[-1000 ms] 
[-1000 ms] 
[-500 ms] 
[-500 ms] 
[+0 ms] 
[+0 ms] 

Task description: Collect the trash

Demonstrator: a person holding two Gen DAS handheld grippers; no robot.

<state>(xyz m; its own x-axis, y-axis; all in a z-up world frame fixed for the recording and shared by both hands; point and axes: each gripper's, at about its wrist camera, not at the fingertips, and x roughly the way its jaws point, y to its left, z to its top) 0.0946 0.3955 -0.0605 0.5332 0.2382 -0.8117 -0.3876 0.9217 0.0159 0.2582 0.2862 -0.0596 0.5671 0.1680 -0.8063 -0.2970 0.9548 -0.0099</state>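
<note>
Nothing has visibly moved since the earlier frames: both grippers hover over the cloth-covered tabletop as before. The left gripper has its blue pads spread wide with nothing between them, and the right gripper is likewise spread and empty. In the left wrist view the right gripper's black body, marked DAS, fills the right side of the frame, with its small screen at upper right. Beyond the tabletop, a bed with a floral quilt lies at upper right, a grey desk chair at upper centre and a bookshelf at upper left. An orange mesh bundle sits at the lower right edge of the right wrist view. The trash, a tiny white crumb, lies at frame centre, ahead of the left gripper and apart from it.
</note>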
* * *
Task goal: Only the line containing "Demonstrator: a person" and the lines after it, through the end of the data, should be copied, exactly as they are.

Worked solution:
Demonstrator: a person holding two Gen DAS handheld grippers; no robot.

<state>(xyz m; its own x-axis, y-axis; all in a z-up world frame fixed for the recording and shared by both hands; point and axes: each gripper's, at about its wrist camera, not at the fingertips, and x roughly the way its jaws point, y to its left, z to its top) 0.0946 0.3955 -0.0605 0.5332 0.2382 -0.8117 -0.3876 0.9217 0.0159 0.2582 0.2862 -0.0596 0.5671 0.1680 -0.8063 -0.2970 0.9548 -0.0099</state>
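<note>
Nothing has visibly moved since the earlier frames: both grippers hover over the cloth-covered tabletop as before. The left gripper has its blue pads spread wide with nothing between them, and the right gripper is likewise spread and empty. In the left wrist view the right gripper's black body, marked DAS, fills the right side of the frame, with its small screen at upper right. Beyond the tabletop, a bed with a floral quilt lies at upper right, a grey desk chair at upper centre and a bookshelf at upper left. An orange mesh bundle sits at the lower right edge of the right wrist view. The trash, a tiny white crumb, lies at frame centre, ahead of the left gripper and apart from it.
</note>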

There is no more output for this exercise.